A rainy afternoon drove Dan and Una over to play pirates in the Little Mill. If you don’t mind rats on the rafters and oats in your shoes, the mill-attic, with its trap-doors and inscriptions on beams about floods and sweethearts, is a splendid place. It is lighted by a foot-square window, called Duck Window, that looks across to Little Lindens Farm, and the spot where Jack Cade was killed.
When they had climbed the attic ladder (they called it ‘the mainmast tree’, out of the ballad of Sir Andrew Barton, and Dan ‘swarved it with might and main’, as the ballad says) they saw a man sitting on Duck Window-sill. He was dressed in a plum-coloured doublet and tight plum-coloured hose, and he drew busily in a red-edged book.
‘Sit ye! Sit ye!’ Puck cried from a rafter overhead. ‘See what it is to be beautiful! Sir Harry Dawe — pardon, Hal — says I am the very image of a head for a gargoyle.’
The man laughed and raised his dark velvet cap to the children, and his grizzled hair bristled out in a stormy fringe. He was old — forty  at least — but his eyes were young, with funny little wrinkles all round them. A satchel of embroidered leather hung from his broad belt, which looked interesting.
‘May we see?’ said Una, coming forward.
‘Surely — sure-ly!’ he said, moving up on the window-seat, and returned to his work with a silver-pointed pencil. Puck sat as though the grin were fixed for ever on his broad face, while they watched the quick, certain fingers that copied it. Presently the man took a reed pen from his satchel, and trimmed it with a little ivory knife, carved in the semblance of a fish.
‘Oh, what a beauty!’ cried Dan.
‘‘Ware fingers! That blade is perilous sharp. I made it myself of the best Low Country cross-bow steel. And so, too, this fish. When his back-fin travels to his tail — so — he swallows up the blade, even as the whale swallowed Gaffer Jonah ... Yes, and that’s my ink-horn. I made the four silver saints round it. Press Barnabas’s head. It opens, and then —  — ’ He dipped the trimmed pen, and with careful boldness began to put in the essential lines of Puck’s rugged face, that had been but faintly revealed by the silver-point.
The children gasped, for it fairly leaped from the page.
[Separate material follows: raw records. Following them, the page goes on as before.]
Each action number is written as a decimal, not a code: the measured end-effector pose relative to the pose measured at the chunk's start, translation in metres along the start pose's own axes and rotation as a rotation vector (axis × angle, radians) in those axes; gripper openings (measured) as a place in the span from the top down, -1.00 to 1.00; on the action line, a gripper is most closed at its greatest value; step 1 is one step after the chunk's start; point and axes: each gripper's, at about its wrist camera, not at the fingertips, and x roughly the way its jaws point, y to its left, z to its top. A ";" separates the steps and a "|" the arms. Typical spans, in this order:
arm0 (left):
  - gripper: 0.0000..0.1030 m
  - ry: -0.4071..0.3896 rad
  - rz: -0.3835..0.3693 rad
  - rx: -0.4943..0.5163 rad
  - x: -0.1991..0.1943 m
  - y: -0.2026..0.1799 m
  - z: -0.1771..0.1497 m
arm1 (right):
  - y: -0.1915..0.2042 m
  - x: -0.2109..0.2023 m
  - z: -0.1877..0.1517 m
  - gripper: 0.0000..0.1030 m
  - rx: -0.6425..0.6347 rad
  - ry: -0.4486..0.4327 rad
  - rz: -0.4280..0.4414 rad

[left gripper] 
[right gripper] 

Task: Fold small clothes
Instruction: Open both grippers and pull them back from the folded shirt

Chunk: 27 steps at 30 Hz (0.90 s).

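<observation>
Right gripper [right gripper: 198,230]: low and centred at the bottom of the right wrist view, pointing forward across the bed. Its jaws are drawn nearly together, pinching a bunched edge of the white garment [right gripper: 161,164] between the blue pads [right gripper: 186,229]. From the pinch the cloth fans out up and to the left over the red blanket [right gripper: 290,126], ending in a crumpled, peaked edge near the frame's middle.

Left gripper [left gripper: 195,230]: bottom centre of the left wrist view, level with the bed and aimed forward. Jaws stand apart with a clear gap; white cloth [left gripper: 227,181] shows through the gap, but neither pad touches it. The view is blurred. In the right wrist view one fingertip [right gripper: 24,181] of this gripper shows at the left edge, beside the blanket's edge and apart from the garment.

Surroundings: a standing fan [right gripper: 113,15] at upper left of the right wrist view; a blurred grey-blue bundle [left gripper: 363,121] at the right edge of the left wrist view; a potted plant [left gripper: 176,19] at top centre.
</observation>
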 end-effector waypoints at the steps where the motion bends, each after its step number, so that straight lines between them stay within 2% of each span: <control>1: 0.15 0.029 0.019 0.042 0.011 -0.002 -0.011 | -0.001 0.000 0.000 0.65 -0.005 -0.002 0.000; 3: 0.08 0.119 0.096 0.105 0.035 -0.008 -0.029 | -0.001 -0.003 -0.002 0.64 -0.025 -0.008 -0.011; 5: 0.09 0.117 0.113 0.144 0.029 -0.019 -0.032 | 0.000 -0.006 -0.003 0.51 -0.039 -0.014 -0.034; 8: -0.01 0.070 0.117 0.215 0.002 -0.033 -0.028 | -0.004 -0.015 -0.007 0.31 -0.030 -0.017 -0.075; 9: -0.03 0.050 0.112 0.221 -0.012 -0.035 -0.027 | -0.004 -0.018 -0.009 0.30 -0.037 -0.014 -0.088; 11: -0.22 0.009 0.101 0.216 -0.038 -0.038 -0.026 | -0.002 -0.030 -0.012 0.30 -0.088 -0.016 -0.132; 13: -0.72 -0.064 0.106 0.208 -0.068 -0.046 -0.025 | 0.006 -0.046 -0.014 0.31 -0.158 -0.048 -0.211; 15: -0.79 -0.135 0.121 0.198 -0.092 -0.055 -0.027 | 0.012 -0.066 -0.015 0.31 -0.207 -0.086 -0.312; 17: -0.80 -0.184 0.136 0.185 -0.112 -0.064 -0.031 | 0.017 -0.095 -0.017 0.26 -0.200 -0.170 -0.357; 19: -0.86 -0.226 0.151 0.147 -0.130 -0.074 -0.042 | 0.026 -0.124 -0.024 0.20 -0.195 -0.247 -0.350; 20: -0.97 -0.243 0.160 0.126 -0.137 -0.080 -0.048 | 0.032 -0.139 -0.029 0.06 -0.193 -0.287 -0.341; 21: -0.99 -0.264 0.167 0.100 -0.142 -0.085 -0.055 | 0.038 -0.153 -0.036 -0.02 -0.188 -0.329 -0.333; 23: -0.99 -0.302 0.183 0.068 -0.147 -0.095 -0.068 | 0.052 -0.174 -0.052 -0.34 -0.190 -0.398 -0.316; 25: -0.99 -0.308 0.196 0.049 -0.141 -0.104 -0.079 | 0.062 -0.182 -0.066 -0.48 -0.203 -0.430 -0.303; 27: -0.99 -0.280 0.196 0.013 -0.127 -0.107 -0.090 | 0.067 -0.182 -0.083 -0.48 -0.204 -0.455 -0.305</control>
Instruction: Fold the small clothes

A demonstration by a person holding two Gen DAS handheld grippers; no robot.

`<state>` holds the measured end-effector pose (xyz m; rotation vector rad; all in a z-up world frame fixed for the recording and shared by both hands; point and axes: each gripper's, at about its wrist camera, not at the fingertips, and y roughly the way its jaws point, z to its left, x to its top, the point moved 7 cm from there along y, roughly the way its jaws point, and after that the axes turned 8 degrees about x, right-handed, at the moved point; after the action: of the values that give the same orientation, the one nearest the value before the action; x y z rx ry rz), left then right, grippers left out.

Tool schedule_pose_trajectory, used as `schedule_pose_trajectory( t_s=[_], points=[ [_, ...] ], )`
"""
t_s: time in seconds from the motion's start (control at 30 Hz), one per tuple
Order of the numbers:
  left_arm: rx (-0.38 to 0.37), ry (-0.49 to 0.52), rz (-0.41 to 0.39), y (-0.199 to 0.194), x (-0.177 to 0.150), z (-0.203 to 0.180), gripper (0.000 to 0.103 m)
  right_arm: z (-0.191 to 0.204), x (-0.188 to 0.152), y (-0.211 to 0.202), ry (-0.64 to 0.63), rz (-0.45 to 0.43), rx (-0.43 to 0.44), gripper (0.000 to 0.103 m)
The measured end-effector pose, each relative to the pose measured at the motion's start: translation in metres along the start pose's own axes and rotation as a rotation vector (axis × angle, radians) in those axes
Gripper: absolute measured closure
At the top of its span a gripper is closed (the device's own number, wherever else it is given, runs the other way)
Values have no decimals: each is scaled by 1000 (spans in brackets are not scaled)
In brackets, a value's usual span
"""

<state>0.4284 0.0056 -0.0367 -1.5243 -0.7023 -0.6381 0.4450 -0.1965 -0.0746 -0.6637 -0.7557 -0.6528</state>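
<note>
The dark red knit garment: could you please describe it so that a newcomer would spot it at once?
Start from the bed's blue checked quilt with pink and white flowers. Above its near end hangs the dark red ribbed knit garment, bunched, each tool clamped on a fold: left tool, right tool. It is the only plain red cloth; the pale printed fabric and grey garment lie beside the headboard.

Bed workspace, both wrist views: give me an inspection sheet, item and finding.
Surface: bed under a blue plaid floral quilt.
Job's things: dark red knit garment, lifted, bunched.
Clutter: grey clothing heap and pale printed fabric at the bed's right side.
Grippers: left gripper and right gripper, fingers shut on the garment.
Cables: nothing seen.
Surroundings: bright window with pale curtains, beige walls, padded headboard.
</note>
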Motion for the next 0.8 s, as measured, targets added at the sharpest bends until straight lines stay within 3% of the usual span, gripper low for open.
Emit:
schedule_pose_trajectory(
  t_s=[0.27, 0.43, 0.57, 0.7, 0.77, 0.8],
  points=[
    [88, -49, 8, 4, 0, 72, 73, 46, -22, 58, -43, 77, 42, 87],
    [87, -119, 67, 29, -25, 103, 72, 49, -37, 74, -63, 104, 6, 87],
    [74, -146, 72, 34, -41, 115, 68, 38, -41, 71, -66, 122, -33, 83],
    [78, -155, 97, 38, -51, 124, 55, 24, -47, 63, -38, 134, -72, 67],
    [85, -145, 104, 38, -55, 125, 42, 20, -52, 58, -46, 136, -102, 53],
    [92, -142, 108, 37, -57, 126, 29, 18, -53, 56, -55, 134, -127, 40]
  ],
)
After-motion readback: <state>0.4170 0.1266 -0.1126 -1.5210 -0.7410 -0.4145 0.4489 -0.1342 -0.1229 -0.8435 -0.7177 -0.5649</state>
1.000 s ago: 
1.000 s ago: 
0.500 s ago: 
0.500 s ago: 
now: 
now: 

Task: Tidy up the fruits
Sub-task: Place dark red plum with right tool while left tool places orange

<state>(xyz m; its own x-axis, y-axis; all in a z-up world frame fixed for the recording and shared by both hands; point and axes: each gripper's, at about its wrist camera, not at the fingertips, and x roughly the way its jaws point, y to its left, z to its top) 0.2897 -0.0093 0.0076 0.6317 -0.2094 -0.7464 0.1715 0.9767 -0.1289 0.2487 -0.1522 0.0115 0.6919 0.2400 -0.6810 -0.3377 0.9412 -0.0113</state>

As he worked, and the rain fell on the tiles, he talked — now clearly, now muttering, now breaking off to frown or smile at his work. He told them he was born at Little Lindens Farm, and his father used to beat him for drawing things instead  of doing things, till an old priest called Father Roger, who drew illuminated letters in rich people’s books, coaxed the parents to let him take the boy as a sort of painter’s apprentice. Then he went with Father Roger to Oxford, where he cleaned plates and carried cloaks and shoes for the scholars of a College called Merton.
‘Didn’t you hate that?’ said Dan after a great many other questions.
‘I never thought on’t. Half Oxford was building new colleges or beautifying the old, and she had called to her aid the master-craftsmen of all Christendie — kings in their trade and honoured of Kings. I knew them. I worked for them: that was enough. No wonder —  — ’ He stopped and laughed.
‘You became a great man, Hal,’ said Puck.
‘They said so, Robin. Even Bramante said so.’
‘Why? What did you do?’ Dan asked.
The artist looked at him queerly. ‘Things in stone and such, up and down England. You would not have heard of ‘em. To come nearer home, I rebuilded this little St Barnabas’ church of ours. It cost me more trouble and sorrow than aught I’ve touched in my life. But ‘twas a sound lesson.’
‘Um,’ said Dan. ‘We’ve had lessons this morning.’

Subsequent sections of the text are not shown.